### To do
Print nothing but the lines below starting at the line that holds "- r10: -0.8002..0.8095" and ending at the line that holds "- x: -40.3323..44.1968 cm", including both, each exactly as written.

===== Data below

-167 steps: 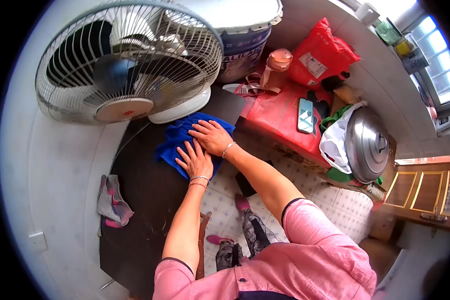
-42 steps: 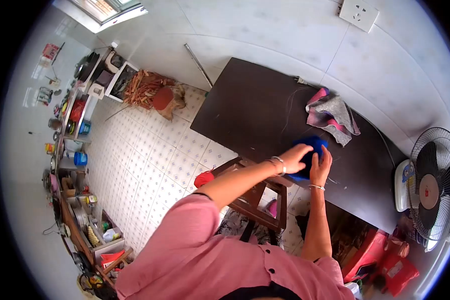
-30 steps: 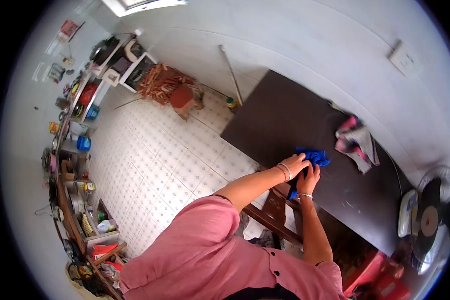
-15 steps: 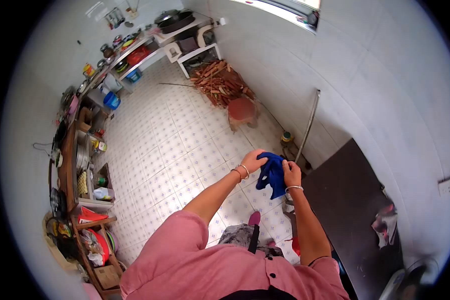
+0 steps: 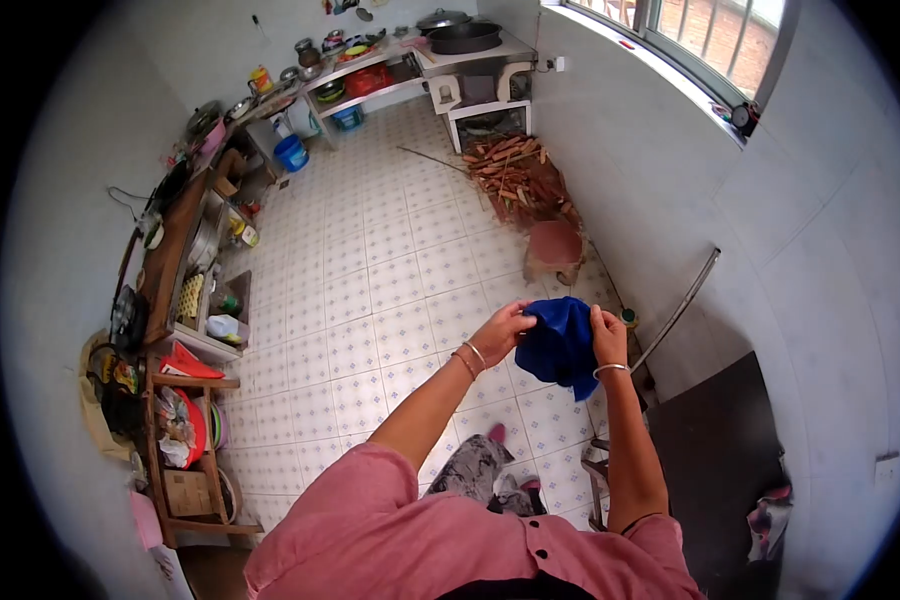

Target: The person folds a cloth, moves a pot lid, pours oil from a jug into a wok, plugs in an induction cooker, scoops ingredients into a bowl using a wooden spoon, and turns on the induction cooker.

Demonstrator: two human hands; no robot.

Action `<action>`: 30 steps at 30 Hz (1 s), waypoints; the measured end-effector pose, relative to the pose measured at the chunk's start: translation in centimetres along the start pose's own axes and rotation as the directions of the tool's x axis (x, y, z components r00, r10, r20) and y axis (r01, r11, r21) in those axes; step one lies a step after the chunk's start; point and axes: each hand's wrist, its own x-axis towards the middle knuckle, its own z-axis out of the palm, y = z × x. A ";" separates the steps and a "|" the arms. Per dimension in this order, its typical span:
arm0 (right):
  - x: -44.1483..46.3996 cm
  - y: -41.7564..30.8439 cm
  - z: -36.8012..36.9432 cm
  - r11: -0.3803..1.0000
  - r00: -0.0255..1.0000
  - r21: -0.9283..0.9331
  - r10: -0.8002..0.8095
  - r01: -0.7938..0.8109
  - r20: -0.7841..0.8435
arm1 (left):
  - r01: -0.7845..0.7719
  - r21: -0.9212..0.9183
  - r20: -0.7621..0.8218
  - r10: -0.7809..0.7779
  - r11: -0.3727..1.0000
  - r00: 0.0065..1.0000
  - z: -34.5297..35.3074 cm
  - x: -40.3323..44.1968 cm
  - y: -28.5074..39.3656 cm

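Observation:
A dark blue cloth [image 5: 558, 345] hangs between my two hands in front of me, above the tiled floor. My left hand [image 5: 505, 332] pinches its left upper edge between thumb and fingers. At the right upper edge, my right hand [image 5: 608, 338] is closed on the same cloth. The fabric is spread between them, with folds down the middle and a loose lower corner. Bracelets circle both wrists.
A dark table [image 5: 715, 460] stands close on my right, with a metal pole [image 5: 678, 308] leaning behind it. Ahead are a reddish stool [image 5: 554, 245] and a firewood pile [image 5: 520, 178] by the wall. Wooden shelves [image 5: 195, 450] line the left side.
The cloth, bunched before, is now spread wider between my hands. My view has turned, so the room sits further right and the window shows more.

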 end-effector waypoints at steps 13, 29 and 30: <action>9.6 -7.2 29.1 0.994 0.857 -0.087 -0.013 0.068 0.514 | -0.292 0.148 -0.471 0.327 0.945 0.819 -23.2 10.4 12.2; 28.1 -8.7 51.6 0.855 0.886 0.518 -0.214 -0.034 0.411 | -0.366 -0.544 -0.101 0.374 0.755 0.922 -31.0 19.8 30.9; 29.6 -8.8 52.7 0.837 0.868 0.547 -0.283 0.016 0.408 | -0.418 -0.412 -0.171 0.382 0.810 0.908 -31.7 20.9 31.5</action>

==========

### Response for this exercise
  - r10: -0.8002..0.8095
  - r01: -0.7938..0.8109
  - r20: -0.7841..0.8435
arm1 (left):
  - r01: -0.7845..0.7719
  - r21: -0.9212..0.9183
  - r20: -0.7621..0.8218
  - r10: -0.7809..0.7779
  - r11: -0.3727..1.0000
  - r00: 0.0065..1.0000
  - z: -34.5297..35.3074 cm
  - x: -40.3323..44.1968 cm

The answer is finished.